EXERCISE OBJECTIVE: Once you find the line with "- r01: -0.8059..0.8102" in the entries below, print it and each line after it up to and including the line with "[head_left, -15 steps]", exactly, without pictures.
::::::::::
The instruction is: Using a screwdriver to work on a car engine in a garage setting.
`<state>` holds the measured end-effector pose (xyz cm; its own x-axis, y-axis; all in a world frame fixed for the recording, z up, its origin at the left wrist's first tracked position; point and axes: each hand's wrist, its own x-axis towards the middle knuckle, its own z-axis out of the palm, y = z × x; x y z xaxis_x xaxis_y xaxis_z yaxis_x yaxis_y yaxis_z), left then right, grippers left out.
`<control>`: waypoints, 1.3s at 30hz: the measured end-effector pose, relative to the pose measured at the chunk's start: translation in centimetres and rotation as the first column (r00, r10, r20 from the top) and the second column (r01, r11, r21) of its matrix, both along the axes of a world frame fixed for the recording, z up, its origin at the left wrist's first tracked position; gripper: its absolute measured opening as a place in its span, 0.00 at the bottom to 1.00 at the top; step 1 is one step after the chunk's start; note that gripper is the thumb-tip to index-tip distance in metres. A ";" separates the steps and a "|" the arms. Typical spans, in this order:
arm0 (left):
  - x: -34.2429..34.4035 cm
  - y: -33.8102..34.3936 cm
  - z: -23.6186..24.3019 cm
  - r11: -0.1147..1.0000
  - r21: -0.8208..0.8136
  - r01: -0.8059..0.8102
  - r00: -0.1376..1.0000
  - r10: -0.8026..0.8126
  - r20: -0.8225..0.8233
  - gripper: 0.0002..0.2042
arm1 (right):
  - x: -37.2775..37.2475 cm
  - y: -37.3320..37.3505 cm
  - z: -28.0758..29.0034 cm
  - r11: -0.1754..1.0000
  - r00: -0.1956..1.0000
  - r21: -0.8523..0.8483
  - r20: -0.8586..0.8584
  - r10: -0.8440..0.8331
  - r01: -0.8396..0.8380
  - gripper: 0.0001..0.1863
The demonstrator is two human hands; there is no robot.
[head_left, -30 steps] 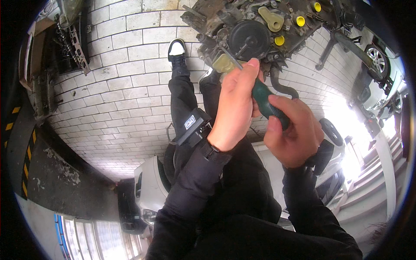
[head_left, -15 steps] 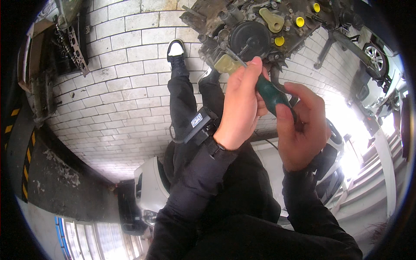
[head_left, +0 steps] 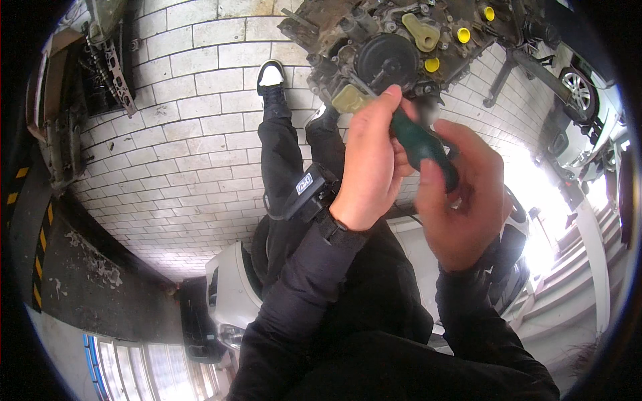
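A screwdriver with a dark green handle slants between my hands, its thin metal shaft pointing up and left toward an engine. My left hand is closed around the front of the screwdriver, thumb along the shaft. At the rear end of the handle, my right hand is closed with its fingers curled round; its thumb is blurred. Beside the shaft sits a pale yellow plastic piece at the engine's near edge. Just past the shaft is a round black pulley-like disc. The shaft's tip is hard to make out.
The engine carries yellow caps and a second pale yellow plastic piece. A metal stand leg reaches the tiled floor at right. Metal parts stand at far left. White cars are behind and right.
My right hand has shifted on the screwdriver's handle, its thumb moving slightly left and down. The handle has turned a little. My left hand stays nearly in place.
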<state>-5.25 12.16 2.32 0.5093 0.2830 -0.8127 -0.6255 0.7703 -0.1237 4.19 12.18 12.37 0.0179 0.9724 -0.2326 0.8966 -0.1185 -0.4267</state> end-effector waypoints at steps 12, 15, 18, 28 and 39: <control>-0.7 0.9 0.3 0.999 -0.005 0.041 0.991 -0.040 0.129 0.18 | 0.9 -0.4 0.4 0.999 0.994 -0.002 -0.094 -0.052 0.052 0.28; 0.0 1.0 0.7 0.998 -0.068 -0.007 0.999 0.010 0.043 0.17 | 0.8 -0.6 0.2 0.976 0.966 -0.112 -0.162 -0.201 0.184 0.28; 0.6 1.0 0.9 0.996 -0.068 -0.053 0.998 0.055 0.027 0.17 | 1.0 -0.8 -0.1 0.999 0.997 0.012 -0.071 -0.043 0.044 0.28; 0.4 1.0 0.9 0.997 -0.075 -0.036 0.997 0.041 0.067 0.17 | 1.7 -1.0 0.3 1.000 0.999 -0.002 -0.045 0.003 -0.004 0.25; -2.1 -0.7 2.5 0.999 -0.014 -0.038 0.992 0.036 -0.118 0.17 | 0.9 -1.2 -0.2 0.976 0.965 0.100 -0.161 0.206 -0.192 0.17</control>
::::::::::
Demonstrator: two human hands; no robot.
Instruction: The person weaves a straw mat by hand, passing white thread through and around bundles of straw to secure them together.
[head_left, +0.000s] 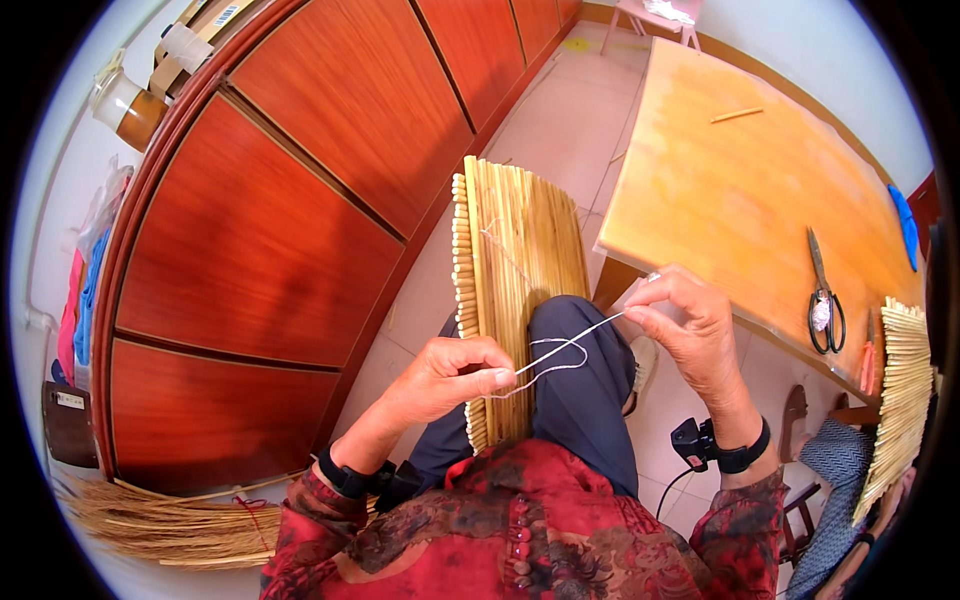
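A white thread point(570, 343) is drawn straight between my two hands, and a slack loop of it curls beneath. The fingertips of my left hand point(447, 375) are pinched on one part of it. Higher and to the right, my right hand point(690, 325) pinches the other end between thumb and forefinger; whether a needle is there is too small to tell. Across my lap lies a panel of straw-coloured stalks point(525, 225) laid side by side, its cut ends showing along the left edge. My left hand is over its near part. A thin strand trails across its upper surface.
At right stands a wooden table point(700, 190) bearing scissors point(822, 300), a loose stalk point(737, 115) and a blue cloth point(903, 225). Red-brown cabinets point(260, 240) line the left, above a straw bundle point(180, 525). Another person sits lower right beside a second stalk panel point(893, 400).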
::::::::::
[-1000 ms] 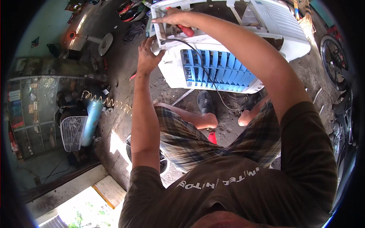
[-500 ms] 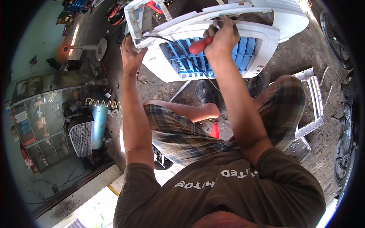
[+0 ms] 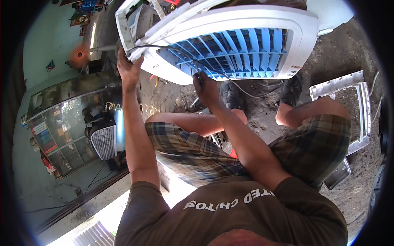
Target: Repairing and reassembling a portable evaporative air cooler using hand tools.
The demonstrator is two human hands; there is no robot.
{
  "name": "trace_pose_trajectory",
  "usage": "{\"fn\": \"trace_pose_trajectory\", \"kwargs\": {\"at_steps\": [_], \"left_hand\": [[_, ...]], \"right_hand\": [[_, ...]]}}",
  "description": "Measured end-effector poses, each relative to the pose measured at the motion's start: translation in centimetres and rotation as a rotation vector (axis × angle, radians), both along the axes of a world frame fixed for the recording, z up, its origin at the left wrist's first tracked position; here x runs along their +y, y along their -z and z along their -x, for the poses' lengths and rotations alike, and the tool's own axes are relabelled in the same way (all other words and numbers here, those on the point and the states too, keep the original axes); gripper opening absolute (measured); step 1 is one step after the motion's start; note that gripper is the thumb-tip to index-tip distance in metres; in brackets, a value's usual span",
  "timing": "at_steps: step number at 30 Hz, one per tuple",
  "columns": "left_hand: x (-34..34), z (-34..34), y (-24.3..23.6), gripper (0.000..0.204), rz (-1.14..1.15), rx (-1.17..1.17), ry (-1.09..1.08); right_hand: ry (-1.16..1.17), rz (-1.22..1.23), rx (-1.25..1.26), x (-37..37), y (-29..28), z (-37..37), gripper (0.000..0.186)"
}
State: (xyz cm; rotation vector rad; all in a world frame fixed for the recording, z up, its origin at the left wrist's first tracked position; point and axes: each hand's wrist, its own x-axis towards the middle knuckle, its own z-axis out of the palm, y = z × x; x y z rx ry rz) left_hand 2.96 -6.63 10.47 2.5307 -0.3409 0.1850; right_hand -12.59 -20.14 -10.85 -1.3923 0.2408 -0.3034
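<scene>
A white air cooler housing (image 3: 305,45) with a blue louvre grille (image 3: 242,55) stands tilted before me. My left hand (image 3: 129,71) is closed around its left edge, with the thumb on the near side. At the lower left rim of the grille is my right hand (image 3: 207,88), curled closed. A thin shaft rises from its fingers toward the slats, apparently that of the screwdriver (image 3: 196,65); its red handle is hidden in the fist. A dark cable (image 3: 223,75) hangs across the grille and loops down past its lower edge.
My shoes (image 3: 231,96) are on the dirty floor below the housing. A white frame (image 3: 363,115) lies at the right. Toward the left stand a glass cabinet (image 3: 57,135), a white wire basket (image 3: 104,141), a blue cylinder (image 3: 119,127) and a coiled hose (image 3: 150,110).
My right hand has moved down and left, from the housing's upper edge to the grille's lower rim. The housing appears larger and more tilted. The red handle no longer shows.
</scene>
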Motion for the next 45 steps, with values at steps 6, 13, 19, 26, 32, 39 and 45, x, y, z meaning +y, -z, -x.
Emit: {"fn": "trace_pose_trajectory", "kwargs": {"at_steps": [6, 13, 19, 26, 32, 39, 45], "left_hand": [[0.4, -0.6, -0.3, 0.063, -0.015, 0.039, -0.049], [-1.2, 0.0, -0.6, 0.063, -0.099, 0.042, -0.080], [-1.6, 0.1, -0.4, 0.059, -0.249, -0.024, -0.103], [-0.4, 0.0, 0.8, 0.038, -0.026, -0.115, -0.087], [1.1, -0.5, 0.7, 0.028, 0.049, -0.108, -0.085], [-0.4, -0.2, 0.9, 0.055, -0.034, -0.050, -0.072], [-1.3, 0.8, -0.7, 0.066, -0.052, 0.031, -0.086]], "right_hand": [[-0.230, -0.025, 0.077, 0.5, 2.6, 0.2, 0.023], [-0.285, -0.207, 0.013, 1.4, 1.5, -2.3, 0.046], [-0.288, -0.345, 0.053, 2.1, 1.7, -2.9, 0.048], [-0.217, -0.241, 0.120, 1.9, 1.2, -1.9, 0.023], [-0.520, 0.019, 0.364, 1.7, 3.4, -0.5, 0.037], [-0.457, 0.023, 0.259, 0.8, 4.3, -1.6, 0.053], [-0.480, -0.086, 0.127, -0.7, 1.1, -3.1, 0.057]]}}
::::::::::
SOLVED PROBLEM:
  - r01: -0.8059..0.8102
  - r00: -0.1376..1.0000
  - r10: -0.8026..0.8126
  - r20: -0.8225..0.8233
  - gripper: 0.0002..0.2042
arm1 (right):
  - x: -37.2775..37.2475 cm
  - y: -37.3320..37.3505 cm
  - z: -28.0758..29.0034 cm
  - r11: -0.1754..1.0000
  - r00: -0.1956..1.0000
  - r21: -0.8523..0.8483
  - r20: -0.8586..0.8584
  - r10: -0.8440..0.8331
  - r01: -0.8396..0.8380
  - gripper: 0.0001..0.1863
The demonstrator is two human hands; there is no robot.
[head_left, -30 steps] 
[head_left, -15 steps] 

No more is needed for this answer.